Goal of the exercise
Scan the entries that follow and copy out every line containing "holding".

(Extracted records)
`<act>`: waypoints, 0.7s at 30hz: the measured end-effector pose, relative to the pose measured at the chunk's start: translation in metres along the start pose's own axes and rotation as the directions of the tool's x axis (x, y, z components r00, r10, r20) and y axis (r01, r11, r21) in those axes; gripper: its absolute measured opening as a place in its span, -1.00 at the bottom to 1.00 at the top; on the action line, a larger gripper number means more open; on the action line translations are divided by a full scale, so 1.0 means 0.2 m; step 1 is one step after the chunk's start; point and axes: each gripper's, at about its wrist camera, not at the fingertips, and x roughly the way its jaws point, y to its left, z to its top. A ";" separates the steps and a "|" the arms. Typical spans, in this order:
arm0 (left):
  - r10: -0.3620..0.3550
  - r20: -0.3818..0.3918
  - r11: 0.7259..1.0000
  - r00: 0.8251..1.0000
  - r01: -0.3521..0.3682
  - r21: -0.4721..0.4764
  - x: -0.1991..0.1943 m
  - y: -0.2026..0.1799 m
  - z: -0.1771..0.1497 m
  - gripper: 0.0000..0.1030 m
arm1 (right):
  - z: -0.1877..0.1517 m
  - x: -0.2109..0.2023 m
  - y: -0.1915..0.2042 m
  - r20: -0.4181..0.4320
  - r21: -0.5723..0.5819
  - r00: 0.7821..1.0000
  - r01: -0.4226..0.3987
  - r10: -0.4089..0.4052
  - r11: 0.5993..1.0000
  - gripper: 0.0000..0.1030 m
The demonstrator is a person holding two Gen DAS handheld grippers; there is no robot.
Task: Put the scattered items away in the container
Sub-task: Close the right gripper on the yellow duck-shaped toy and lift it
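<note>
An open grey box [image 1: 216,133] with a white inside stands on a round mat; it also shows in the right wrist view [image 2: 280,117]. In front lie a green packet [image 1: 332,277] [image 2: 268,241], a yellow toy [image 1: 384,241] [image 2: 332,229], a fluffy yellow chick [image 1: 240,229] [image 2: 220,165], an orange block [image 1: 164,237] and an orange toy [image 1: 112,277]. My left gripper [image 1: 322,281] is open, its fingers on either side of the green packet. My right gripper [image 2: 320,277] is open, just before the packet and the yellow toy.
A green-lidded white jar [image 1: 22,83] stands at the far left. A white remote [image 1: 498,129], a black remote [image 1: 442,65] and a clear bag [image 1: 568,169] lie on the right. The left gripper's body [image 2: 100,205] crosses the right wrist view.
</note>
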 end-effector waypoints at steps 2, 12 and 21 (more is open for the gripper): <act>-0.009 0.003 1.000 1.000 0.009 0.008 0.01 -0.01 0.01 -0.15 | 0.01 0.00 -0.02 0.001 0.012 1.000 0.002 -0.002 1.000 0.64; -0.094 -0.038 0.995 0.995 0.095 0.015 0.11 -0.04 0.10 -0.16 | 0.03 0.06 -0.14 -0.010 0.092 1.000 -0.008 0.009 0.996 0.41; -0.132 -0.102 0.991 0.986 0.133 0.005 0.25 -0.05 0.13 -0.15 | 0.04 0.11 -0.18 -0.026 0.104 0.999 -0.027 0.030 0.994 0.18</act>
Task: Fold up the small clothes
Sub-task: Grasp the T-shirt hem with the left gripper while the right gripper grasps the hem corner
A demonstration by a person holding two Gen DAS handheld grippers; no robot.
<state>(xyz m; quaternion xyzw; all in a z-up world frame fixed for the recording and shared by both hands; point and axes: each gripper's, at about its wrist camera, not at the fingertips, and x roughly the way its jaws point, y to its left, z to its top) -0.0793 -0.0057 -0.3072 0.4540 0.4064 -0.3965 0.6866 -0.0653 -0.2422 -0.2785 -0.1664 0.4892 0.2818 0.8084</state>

Response to this exercise
The demonstrator is a person holding two Gen DAS handheld grippers; there is no robot.
A demonstration by a person holding two Gen DAS handheld grippers; no robot.

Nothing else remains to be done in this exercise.